Reproduce, word for word, the lines in the material below starting with the one that has "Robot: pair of" and going on through the one that has "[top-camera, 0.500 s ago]". Leave out all pictures.

[DATASET CONTENT Boundary: Start]

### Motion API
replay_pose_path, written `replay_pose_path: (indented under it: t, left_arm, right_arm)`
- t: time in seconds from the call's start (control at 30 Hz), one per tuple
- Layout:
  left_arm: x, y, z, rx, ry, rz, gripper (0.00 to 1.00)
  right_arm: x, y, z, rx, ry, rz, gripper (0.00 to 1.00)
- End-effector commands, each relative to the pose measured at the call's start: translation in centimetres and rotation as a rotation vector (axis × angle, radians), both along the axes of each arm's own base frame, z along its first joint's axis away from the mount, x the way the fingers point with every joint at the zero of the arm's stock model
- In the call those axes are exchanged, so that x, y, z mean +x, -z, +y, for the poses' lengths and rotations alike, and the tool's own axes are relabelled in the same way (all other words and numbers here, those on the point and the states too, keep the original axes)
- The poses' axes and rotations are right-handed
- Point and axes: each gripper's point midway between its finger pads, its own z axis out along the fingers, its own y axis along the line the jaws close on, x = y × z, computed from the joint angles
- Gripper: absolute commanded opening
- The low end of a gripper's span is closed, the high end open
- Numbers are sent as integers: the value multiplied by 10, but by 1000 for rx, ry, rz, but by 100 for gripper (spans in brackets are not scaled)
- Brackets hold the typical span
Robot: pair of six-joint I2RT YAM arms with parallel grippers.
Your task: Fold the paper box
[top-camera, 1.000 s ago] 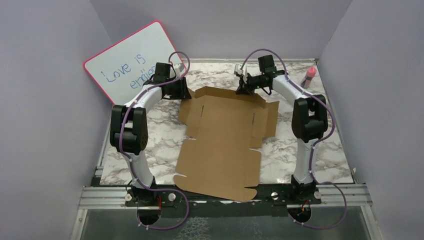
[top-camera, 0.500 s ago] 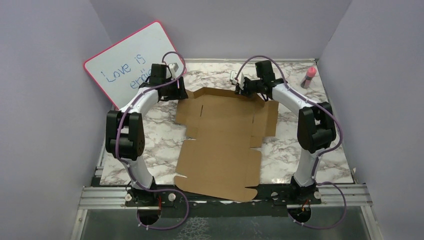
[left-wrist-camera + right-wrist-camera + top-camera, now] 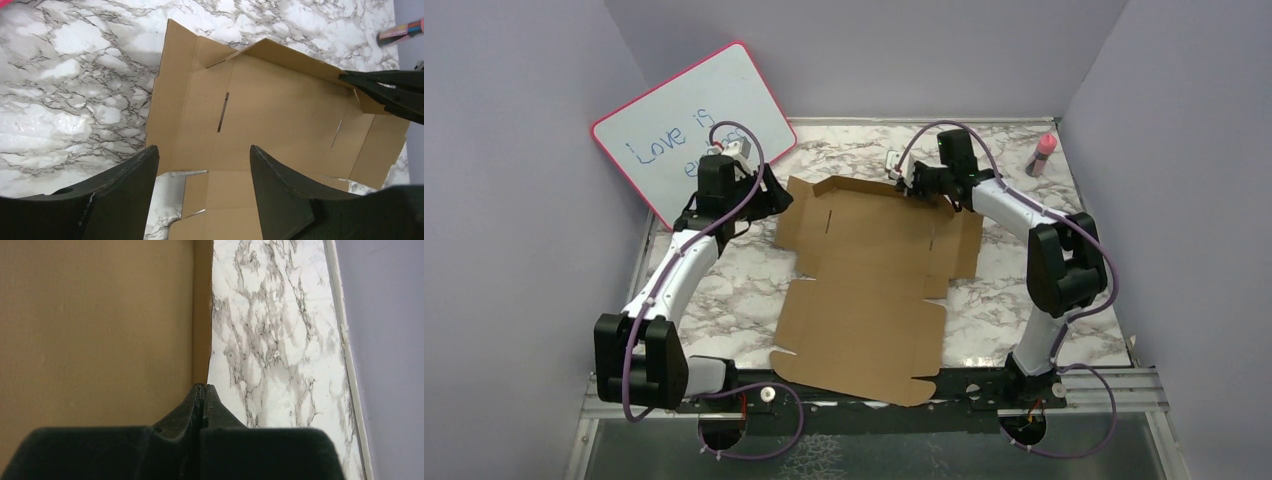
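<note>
While our right jaws clench the far flap of the paper box [image 3: 864, 280], our left jaws hang released above it.

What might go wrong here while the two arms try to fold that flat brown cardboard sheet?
The right gripper pinches only a thin far edge of the brown cardboard sheet; it may slip free. The open left gripper holds nothing down, so lifting could drag the whole sheet. The left arm is close to the leaning pink-framed whiteboard and might knock it.
</note>
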Motion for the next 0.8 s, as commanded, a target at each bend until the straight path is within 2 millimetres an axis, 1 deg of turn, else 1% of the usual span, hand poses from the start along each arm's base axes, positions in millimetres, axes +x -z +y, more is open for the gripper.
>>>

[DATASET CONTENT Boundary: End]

### EXERCISE ANSWER
Robot: pair of six-joint I2RT YAM arms with parallel grippers.
Your task: Fold the paper box
[top-camera, 1.000 s ago] 
[top-camera, 0.500 s ago] 

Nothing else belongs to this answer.